● **WORK INSTRUCTION**
What you give back should be only the lines from the one holding "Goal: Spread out" through the final line of the records, each reproduced exactly.

(RECORD EXTRACTS)

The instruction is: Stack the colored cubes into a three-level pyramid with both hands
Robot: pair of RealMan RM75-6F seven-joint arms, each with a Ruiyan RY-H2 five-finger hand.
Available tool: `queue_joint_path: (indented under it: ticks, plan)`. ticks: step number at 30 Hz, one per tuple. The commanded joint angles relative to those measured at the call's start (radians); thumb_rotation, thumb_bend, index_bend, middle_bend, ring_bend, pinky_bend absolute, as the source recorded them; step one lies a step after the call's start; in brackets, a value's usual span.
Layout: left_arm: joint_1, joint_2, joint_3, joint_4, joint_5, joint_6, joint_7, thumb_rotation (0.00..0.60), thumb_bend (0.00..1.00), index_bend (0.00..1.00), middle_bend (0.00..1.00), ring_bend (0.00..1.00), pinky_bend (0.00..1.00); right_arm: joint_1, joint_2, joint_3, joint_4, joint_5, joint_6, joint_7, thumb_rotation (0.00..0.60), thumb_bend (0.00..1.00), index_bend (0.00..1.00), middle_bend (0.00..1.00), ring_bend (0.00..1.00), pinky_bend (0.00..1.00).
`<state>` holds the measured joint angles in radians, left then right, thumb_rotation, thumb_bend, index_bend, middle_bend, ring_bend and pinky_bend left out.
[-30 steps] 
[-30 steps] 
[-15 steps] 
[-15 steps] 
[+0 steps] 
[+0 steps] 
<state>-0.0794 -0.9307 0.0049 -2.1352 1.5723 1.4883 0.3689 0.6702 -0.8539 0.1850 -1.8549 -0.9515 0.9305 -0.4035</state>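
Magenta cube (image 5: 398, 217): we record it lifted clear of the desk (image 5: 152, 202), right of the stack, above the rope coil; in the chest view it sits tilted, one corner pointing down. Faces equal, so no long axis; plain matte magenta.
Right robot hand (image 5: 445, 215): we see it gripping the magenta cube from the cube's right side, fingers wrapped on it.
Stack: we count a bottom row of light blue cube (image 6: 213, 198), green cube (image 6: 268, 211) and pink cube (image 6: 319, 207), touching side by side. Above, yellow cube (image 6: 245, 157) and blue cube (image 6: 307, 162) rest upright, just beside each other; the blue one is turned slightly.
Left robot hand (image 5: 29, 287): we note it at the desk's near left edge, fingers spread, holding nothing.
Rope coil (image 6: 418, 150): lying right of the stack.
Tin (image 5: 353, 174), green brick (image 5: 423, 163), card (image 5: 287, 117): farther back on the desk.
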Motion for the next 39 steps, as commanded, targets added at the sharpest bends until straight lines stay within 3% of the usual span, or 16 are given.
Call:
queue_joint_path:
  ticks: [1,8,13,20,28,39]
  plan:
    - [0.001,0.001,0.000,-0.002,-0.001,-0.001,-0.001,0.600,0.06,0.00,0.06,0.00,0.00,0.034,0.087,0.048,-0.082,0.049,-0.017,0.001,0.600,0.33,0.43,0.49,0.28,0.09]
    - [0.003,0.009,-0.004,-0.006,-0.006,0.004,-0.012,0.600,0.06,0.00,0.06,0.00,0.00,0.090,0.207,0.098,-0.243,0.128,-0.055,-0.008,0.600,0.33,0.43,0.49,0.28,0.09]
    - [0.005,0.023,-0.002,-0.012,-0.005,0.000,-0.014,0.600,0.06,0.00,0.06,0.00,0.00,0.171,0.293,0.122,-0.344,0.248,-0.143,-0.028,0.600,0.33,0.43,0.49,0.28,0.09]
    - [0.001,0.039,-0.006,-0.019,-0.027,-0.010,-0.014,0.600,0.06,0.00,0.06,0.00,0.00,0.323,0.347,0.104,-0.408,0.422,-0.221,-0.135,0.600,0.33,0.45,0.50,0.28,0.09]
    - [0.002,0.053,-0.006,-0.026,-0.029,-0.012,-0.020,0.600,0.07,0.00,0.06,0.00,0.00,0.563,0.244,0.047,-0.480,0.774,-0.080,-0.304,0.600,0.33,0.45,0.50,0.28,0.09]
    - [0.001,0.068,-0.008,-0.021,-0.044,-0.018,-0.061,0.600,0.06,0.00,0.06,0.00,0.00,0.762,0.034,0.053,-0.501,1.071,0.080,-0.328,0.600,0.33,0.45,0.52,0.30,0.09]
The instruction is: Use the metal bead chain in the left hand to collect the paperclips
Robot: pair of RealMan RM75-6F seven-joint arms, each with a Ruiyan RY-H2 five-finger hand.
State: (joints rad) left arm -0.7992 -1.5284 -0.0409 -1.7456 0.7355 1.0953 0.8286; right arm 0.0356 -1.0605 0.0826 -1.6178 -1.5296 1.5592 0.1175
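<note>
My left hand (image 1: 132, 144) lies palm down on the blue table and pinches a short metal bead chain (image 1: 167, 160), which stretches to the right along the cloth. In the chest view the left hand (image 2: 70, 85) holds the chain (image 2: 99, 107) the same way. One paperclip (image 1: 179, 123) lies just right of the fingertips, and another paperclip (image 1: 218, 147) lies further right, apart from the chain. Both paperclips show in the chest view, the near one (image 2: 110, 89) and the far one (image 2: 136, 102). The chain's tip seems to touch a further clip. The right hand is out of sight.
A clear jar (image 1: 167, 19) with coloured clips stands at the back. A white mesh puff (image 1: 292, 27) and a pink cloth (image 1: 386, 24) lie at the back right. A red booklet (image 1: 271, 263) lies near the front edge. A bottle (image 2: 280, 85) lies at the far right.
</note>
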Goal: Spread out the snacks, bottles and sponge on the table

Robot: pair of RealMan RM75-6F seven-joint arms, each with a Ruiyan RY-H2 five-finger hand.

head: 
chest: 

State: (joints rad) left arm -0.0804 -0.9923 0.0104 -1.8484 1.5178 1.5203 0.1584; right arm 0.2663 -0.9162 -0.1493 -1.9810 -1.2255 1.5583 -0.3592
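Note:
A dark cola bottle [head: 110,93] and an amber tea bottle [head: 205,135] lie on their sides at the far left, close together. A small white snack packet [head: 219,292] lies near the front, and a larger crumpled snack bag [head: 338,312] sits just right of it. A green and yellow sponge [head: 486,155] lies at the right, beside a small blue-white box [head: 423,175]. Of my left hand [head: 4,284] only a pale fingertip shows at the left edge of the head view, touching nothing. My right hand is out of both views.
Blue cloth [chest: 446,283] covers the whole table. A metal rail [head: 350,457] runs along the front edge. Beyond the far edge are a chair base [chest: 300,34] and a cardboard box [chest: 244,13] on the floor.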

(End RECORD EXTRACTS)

● **EXPECTED OUTPUT**
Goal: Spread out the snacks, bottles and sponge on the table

Robot: pair of RealMan RM75-6F seven-joint arms, each with a Ruiyan RY-H2 five-finger hand.

head: 
chest: 

State: (joints rad) left arm -0.0804 -0.9923 0.0104 -1.8484 1.5178 1.5203 0.1584; right arm 0.2663 -0.9162 -0.1493 -1.9810 -1.2255 1.5583 -0.3592
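Note:
A dark cola bottle [head: 110,93] and an amber tea bottle [head: 205,135] lie on their sides at the far left, close together. A small white snack packet [head: 219,292] lies near the front, and a larger crumpled snack bag [head: 338,312] sits just right of it. A green and yellow sponge [head: 486,155] lies at the right, beside a small blue-white box [head: 423,175]. Of my left hand [head: 4,284] only a pale fingertip shows at the left edge of the head view, touching nothing. My right hand is out of both views.
Blue cloth [chest: 446,283] covers the whole table. A metal rail [head: 350,457] runs along the front edge. Beyond the far edge are a chair base [chest: 300,34] and a cardboard box [chest: 244,13] on the floor.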

The requested output has been fully supplied.